Fallon wollte sich losreißen. Sein Griff schloss sich fester. Langsam und unerbittlich führte er ihre Hand an seine Lippen. Sie spürte die Wärme seines Atems und begriff seine Absicht, Sekunden bevor seine Lippen und Zunge auf ihre Handfläche trafen.

«Meine Güte!» Sprach sie die Worte laut aus oder dachte sie nur daran? Denn der Kuss war ein Schlangenbiss ohne Gift und löste doch einen heftigen Schrecken aus. Warm und forschend wie ihr Bezwinger selbst, der sichtlich genau wusste, was er tat. War er sich gleichermaßen der Wirkung auf sie bewusst?

Wie könnte es anders sein? Wie könnte ihm das Stocken ihres Atems entgehen? Ihr beschleunigter Puls? Die schwache Rötung ihrer Haut? Sie spürte, wie sich ihre Brustwarzen unter ihrem Kleid verfestigten, und betete insgeheim, dass er nicht sähe, was sie fühlte.

Prickelndes Nass befeuchtete ihre Beine. Die Dämme ihrer Weiblichkeit weichten auf. Und diese unendlich vertrauten Gefühle wurden durch die Nähe ihres Gesellschafters um ein Zehnfaches verstärkt.

Erleichtert stellte sie fest, dass seine Zungenspitze nicht länger in ihrer Hand kreiste.
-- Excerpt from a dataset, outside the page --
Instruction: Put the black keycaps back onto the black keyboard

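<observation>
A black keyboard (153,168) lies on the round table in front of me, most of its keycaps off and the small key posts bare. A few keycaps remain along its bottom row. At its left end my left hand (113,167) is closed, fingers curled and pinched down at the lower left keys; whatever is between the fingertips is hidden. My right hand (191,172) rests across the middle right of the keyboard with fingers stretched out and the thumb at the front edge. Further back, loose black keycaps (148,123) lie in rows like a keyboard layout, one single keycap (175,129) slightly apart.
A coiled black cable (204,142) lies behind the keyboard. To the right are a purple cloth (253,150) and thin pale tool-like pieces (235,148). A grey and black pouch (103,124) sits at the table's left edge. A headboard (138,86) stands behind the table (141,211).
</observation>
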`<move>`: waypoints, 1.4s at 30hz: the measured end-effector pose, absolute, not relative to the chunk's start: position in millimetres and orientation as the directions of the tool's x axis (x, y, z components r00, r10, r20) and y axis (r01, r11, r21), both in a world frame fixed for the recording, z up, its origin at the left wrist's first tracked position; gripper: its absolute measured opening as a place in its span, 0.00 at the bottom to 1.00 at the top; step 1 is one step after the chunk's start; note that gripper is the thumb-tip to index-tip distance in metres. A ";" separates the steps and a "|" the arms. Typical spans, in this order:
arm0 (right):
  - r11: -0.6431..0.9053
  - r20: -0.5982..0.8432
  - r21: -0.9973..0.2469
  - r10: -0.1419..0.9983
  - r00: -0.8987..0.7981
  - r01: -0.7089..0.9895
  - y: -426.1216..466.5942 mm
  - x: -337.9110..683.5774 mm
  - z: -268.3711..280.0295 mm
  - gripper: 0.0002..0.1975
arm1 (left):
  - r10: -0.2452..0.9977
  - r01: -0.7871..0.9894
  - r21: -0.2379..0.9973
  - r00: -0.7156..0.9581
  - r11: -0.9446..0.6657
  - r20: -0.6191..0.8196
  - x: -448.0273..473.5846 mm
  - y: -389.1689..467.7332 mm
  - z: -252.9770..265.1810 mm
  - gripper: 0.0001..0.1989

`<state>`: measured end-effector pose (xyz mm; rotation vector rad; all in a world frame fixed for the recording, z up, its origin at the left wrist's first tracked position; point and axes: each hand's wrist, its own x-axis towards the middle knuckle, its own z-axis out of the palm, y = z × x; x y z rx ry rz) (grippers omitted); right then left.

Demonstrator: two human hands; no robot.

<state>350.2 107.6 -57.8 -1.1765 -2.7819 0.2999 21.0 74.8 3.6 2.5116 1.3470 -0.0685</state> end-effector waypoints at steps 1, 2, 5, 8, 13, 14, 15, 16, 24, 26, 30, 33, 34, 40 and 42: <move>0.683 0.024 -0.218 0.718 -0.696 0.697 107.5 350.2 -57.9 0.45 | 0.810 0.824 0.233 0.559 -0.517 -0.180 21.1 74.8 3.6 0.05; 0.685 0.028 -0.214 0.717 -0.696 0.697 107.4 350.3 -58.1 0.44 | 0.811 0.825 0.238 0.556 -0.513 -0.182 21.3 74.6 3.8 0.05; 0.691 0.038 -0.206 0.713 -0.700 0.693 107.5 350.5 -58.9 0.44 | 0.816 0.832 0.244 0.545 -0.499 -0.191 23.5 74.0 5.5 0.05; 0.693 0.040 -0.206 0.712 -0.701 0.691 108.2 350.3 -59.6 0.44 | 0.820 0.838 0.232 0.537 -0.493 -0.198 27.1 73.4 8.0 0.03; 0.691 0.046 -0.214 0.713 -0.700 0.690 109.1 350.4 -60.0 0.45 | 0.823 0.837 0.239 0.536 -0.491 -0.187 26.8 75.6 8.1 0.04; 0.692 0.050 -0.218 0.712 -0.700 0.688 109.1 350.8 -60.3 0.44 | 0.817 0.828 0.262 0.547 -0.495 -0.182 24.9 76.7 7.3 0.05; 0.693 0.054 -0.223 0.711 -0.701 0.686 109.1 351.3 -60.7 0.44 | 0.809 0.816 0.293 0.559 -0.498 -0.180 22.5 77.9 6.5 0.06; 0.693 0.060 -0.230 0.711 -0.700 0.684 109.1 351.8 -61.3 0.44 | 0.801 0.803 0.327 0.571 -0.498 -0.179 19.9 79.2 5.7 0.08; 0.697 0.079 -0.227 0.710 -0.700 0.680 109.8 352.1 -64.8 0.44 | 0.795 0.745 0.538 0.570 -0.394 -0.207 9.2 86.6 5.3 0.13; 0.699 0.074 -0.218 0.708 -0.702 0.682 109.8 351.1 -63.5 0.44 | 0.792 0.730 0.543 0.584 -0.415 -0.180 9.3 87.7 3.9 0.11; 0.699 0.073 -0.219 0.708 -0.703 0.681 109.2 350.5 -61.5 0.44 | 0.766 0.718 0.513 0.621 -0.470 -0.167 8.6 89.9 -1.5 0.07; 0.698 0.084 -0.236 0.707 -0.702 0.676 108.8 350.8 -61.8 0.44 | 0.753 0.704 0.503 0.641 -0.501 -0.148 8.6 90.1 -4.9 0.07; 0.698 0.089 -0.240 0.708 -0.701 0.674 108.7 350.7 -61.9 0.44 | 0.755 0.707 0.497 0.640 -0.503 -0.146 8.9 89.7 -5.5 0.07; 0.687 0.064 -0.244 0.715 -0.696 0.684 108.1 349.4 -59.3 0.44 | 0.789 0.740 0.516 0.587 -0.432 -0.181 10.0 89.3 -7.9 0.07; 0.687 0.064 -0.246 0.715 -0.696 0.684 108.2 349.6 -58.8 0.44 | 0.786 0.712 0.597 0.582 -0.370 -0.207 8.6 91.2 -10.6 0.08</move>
Doppelt erleichtert, wieder mit gewohnter Stimme sprechen zu können, befreite sie diese aus seiner warmen, vertraulichen Umfassung.
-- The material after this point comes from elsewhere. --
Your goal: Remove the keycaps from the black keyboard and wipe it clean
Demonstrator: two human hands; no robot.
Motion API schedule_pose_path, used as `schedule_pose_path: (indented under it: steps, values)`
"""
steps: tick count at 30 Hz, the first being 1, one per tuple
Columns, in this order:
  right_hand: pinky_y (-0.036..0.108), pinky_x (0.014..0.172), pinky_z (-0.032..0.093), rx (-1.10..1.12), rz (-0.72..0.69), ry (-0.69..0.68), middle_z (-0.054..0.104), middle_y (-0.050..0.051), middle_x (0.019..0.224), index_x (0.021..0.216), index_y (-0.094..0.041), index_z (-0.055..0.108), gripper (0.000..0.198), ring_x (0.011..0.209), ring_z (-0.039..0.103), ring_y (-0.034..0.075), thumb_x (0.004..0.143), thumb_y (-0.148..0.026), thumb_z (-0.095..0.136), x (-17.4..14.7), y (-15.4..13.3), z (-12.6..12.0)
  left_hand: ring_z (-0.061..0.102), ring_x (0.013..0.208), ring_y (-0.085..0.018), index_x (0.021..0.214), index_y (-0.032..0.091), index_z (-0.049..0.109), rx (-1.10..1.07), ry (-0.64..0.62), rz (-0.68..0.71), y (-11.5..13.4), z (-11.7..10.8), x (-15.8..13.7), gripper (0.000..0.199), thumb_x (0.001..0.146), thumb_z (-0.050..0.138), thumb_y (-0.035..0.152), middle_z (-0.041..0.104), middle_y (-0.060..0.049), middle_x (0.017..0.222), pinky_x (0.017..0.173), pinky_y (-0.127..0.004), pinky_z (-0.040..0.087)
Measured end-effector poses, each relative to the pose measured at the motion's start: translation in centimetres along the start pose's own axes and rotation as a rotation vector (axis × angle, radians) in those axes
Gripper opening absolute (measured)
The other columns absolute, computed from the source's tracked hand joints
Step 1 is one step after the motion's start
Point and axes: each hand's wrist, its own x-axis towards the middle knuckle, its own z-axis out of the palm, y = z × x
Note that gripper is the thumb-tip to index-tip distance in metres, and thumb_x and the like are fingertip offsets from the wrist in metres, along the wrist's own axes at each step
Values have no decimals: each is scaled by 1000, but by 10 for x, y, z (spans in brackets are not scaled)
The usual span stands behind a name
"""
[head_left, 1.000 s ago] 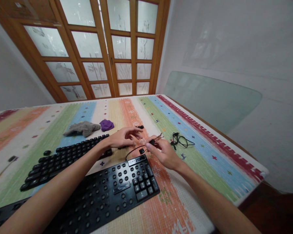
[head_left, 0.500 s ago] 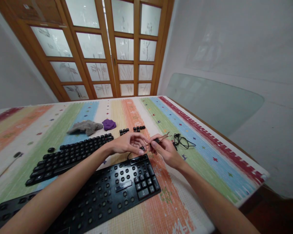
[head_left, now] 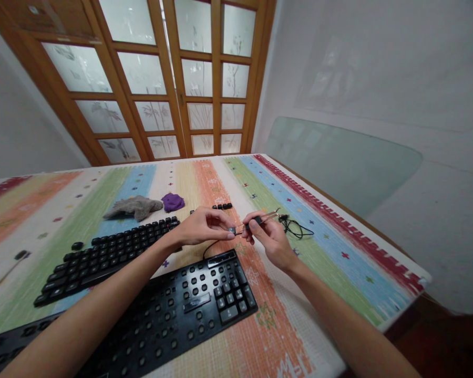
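My left hand (head_left: 205, 226) is closed, pinching a small dark keycap (head_left: 232, 230) between thumb and fingers. In my right hand (head_left: 270, 239) is a keycap puller with a black middle (head_left: 254, 222) and thin metal wires at both ends; its near wires reach to the keycap. Both hands are raised above the far right end of a black keyboard base (head_left: 173, 310), most of whose keys are off, leaving switches bare. A block of number keys (head_left: 232, 302) still sits on its right side. My left forearm covers part of the base.
Loose black keycaps lie in rows (head_left: 114, 252) behind the base, with several more (head_left: 223, 206) farther back. A grey cloth (head_left: 134, 208), a purple lump (head_left: 173, 202) and a coiled black cable (head_left: 295, 228) rest on the striped tablecloth (head_left: 205, 178).
My right hand has shifted slightly right and turned, bringing the puller more level. My left hand's fingers have closed together around the keycap. The view has moved slightly.
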Motion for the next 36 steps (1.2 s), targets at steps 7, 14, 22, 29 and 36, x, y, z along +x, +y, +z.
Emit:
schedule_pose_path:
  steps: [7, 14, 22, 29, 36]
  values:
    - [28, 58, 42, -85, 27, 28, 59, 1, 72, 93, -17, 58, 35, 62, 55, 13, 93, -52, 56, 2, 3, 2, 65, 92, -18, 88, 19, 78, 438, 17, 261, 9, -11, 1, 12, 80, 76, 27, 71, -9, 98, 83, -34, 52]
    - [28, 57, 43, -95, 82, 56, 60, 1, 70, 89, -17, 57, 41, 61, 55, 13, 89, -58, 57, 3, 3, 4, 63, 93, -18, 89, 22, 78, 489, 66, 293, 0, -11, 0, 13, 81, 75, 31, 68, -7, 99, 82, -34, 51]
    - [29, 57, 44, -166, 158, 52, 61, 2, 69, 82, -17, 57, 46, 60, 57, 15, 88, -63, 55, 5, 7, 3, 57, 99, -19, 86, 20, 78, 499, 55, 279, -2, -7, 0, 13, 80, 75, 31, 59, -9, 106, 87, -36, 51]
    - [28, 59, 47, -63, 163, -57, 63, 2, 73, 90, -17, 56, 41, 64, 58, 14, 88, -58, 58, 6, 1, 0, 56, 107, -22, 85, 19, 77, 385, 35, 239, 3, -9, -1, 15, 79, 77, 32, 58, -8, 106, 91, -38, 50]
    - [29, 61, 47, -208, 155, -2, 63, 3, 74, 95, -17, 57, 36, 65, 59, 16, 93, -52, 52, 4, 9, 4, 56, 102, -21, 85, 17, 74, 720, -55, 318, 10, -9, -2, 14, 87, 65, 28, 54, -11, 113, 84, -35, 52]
«Verraten Sie mir, welcher Schlag Mann seine Dienste an die Höchstbietende versteigern lässt?»

Er zuckte mit den Schultern. «Ich hatte die Woche über keine weiteren dringenden Verpflichtungen. Außerdem schien es mir ein würdiges Anliegen zu sein.»

«Warum nicht einfach etwas für dieses würdige Anliegen spenden?»

Sein Lächeln kam zum ersten Mal von Herzen. Es vertiefte seine Kinnfurche und nahm etwas von der Schwere in seinen Augen. «Es gefällt mir, nicht zu wissen, was als Nächstes geschieht.»

Aha, ein Süchtiger nach Nervenkitzel. Ein Mann, der an Gefahr gedeiht. «In diesem Fall fürchte ich, dass Ihnen eine Enttäuschung bevorsteht. Ich führe ein sehr schlichtes und ruhiges Leben.»

Sein breiter werdendes Grinsen war nur dazu nütze, ihre Verlegenheit zu vergrößern. «Ich bin stets offen für neue Erfahrungen. Genau deshalb bin ich hier.»